What you are asked to do:
Please output exactly the part of the records below that opens with the line containing "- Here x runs" and closes with the line containing "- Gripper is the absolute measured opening", both lines included, and nothing else.

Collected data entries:

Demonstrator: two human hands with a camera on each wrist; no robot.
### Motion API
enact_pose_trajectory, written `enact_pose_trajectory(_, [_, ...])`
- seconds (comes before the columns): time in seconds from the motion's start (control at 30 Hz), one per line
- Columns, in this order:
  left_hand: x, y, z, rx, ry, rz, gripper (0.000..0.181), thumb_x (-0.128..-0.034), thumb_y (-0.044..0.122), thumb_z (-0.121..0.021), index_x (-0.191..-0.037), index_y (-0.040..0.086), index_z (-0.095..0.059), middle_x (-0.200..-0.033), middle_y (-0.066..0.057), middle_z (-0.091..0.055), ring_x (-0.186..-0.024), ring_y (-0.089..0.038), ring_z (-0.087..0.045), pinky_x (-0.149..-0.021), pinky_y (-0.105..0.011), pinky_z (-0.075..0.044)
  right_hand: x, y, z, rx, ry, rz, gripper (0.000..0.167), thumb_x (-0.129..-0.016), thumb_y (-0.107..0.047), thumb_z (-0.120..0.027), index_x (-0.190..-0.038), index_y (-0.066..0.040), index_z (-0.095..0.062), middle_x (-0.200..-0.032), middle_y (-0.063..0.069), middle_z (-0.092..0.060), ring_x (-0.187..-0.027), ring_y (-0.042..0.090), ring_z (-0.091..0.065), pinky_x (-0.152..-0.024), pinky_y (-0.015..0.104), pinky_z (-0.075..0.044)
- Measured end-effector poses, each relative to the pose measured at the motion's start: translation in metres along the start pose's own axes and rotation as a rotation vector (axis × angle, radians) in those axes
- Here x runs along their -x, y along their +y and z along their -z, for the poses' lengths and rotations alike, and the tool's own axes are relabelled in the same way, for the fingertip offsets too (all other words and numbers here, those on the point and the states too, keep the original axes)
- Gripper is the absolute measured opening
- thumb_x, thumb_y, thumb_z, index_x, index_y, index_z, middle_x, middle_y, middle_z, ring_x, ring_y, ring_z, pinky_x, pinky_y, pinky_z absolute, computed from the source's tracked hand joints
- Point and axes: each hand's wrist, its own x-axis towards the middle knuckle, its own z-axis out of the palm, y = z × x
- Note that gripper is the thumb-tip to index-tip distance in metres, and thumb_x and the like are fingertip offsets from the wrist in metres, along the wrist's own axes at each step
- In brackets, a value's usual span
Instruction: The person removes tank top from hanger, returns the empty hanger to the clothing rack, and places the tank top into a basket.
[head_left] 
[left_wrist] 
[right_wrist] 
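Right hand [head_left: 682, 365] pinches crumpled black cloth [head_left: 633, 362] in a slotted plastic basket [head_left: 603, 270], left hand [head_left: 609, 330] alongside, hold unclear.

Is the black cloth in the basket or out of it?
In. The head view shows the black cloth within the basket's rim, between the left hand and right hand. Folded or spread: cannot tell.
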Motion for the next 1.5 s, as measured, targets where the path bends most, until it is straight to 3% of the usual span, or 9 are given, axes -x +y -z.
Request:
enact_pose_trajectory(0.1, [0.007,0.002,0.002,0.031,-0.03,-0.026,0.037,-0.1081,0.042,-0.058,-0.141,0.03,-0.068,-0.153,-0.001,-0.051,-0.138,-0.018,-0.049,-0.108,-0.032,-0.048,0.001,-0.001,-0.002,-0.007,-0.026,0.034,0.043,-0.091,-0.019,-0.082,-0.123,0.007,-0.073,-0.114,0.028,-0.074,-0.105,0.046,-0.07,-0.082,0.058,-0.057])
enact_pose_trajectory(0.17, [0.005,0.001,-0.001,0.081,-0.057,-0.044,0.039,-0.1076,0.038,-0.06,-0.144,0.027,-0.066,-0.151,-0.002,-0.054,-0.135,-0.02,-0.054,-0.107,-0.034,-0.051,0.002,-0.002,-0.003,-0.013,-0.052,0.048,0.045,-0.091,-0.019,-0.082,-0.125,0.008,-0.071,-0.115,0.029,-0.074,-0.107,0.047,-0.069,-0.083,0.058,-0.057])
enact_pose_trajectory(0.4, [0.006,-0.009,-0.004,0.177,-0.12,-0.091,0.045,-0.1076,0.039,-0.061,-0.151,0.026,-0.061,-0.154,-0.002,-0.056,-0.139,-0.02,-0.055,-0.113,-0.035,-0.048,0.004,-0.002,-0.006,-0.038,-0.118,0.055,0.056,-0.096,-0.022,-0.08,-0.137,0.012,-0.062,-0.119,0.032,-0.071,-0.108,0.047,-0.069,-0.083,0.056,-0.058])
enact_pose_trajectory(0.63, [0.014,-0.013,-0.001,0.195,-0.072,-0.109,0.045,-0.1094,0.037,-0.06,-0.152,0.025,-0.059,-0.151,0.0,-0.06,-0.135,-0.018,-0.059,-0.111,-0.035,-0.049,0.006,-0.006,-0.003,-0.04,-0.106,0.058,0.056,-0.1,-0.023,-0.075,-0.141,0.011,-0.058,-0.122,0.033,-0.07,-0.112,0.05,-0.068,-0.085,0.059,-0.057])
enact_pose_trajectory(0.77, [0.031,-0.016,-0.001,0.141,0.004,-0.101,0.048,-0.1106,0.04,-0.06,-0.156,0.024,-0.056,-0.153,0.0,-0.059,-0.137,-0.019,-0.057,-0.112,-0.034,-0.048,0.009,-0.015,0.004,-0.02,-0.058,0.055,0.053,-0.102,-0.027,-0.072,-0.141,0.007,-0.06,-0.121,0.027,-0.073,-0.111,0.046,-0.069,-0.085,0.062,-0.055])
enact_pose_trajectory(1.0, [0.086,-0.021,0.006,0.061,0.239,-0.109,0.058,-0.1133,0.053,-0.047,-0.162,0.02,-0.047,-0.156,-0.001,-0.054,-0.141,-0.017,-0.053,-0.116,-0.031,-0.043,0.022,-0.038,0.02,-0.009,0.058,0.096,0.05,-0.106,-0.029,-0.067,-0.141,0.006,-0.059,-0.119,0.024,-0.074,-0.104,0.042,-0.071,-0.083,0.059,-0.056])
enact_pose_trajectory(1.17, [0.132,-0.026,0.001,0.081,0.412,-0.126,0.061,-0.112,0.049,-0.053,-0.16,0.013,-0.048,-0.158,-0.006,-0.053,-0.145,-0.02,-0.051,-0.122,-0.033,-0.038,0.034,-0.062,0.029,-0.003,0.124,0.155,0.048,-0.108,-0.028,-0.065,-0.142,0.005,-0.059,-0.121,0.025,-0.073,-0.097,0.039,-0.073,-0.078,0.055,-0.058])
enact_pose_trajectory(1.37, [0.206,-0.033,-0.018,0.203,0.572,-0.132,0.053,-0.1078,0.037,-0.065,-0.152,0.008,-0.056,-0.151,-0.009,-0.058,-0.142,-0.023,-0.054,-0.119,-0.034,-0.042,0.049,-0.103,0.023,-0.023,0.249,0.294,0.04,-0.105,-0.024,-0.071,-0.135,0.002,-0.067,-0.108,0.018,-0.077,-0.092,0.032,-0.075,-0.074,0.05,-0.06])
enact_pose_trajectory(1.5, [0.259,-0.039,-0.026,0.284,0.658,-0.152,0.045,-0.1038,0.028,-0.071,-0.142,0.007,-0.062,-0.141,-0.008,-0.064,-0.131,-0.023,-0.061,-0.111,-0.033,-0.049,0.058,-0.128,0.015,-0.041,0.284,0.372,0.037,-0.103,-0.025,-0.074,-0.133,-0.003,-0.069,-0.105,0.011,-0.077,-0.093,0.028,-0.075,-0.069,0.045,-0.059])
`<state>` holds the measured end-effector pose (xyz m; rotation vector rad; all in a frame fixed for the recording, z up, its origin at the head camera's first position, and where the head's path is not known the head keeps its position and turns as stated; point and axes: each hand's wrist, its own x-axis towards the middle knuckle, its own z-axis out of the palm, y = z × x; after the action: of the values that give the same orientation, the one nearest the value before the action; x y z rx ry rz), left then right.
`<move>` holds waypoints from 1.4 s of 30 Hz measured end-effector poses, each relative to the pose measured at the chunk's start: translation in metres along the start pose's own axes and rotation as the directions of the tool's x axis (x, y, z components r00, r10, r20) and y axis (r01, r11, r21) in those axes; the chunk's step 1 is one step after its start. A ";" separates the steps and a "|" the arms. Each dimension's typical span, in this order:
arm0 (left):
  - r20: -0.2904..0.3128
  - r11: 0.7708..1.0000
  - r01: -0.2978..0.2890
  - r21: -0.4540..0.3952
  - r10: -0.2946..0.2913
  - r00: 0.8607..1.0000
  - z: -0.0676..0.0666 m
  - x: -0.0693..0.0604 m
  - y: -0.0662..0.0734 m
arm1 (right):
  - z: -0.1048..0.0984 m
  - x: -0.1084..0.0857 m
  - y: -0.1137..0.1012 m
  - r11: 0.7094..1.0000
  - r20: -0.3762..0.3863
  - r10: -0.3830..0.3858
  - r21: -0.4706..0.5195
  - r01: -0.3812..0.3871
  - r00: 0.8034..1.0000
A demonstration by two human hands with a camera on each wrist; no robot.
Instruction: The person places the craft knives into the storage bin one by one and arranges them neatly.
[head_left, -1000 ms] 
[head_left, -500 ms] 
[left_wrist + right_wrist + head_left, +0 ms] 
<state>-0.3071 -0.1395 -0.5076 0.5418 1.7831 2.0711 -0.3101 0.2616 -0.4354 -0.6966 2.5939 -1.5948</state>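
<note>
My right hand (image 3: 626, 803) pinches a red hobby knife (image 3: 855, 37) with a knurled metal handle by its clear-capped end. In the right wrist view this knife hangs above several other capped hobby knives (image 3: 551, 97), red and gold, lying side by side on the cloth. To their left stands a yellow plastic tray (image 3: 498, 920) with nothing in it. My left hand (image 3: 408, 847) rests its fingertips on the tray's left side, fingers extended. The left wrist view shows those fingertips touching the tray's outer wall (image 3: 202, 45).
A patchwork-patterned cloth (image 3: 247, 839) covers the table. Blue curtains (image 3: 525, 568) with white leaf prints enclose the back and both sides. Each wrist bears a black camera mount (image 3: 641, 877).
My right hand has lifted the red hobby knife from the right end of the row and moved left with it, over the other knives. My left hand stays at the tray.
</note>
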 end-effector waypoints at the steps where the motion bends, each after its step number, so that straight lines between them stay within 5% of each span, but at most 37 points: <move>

Final answer:
- Here x runs along their -x, y along their +y and z along their -z, for the poses' lengths and rotations alike, and the tool's own axes are relabelled in the same way, for the fingertip offsets too (all other words and numbers here, those on the point and the states too, keep the original axes)
- Gripper is the absolute measured opening

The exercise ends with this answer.